Populations of CTNa_V1.4 and CTNa_V1.5 with bound CaM. (a) Panels show the relative population (z-axis) of four CaM species bound to CTNa_V, as a function of Ca²⁺ and CaM concentration. Black boxes indicate the dominant species at high CaM and 10 µM Ca²⁺; (Ca²⁺)_2C–CaM for CTNa_V1.4 (top) and (Ca²⁺)₄–CaM for CTNa_V1.5 (bottom). (b) Cross-section showing populations of CTNa_V (Ca²⁺)–CaM species as a function of [Ca²⁺] at a [CaM] of 10 µM. Note the dramatic reduction of (Ca²⁺)_2C–CaM for CTNa_V1.5 compared with CTNa_V1.4. Adapted from Yoder et al. (2019).

Figure 7.

Sequence alignment of the post-IQ sequence in the Na_V1s. (a) Alignment of the IQ and the post-IQ domains of the nine major human Na_V isoforms. (b) Logo of the post-IQ sequences where the frequency of an amino acid at a given position is proportional to the size of its single amino acid letter descriptor.

Figure 8.

Mutations in Na_V1.5 mapped to its structure. (a) Overall structure of Na_V1.5 with the transmembrane portion as observed in the cryo-EM structure (PDB accession no. 6UZ3) in purple.
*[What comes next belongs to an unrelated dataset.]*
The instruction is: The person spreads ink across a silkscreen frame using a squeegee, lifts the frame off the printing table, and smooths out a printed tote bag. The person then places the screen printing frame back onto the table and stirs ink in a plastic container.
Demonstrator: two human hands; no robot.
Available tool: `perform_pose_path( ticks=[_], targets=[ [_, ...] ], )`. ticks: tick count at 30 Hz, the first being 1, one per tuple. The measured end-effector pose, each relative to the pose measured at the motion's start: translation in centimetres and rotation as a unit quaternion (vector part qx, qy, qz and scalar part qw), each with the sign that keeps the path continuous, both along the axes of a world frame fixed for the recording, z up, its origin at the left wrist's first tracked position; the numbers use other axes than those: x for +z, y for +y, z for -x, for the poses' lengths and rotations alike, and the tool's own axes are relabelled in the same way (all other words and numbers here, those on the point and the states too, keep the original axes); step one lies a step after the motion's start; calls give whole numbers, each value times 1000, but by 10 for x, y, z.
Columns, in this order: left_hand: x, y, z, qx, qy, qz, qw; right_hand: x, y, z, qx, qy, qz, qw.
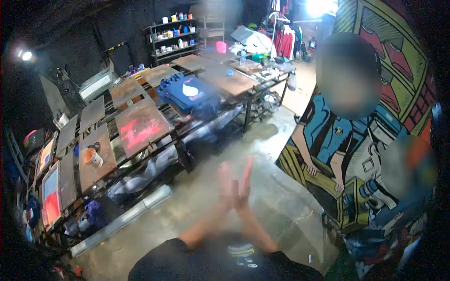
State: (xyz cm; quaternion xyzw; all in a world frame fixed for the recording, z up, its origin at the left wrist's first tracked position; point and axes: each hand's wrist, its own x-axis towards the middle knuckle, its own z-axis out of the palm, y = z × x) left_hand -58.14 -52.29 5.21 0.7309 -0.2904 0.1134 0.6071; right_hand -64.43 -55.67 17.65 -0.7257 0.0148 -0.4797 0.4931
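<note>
Both of my hands are raised in front of my chest, over the floor, with their heels close together and the fingertips apart. My left hand (226,183) looks blurred, its fingers stretched upward. Beside it, my right hand (243,182) also has its fingers extended. Nothing shows between the palms. The nearest furniture is the long row of printing boards (105,157) to the left, where one board (143,126) bears bright pink-red paint. A stack of dark blue shirts (183,96) with a white print lies farther back on the row.
An orange and white tub (92,158) stands on a near board. Shelves with several containers (173,35) are at the back. A painted mural wall (347,140) borders the right side. A pale bar (122,220) lies along the floor below the boards.
</note>
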Motion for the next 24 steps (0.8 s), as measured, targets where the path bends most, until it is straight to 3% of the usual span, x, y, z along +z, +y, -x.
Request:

CT domain as observed in PDB accession no. 4OVN, shown in pink surface with mutations displayed in red. (b) Zoom-in showing mutations in the EFL and IQ region, potentially interacting with (or in close proximity to) CaM. (c) Mutations interacting with FHF of PDB accession no. 4JQ0. (d) Mutations of Na_V1.5 in the EFL that line the binding site of the DIII–DIV linker.

Figure 9.

Mutations in Na_V1.4 mapped to its structure. (a) Overall structure of Na_V1.4 with the transmembrane portion as observed in the cryo-EM structure (PDB accession no. 6AGF) in purple and Na_V β1 in yellow. CT domain as observed in PDB accession no. 6MBA, shown in orange surface with mutations displayed in white. (b) Different 6MBA Na_V1.4 orientation with FHF (from PDB accession no. 4JQ0 of Na_V1.5 with FHF1b; aligned to 6MBA by CTNa_V EFL) to show a possible interaction with Q1633.

Figure 10.

Na_V–Na_V dimerization: interaction between CT helix αVI and EFL of an adjacent channel. (a) Front view of the complex of CTNa_V1.5–CaM (red surface) with another channel’s helix αVI (pink ribbons) as observed in PDB accession no. 4OVN. CaM bound to each channel is shown in shades of green. (b) Bird’s eye view of a; the binding site of helix αVI of channel 1 (pink ribbons) on EFL of channel 2 (red surface). (c) Rotated 90° with both channels 1 and 2 shown in ribbons. Na_V1.5 channel 1 is shown in pink with its CaM (light green), and Na_V1.5 channel 2 EFL in red with its CaM (dark green).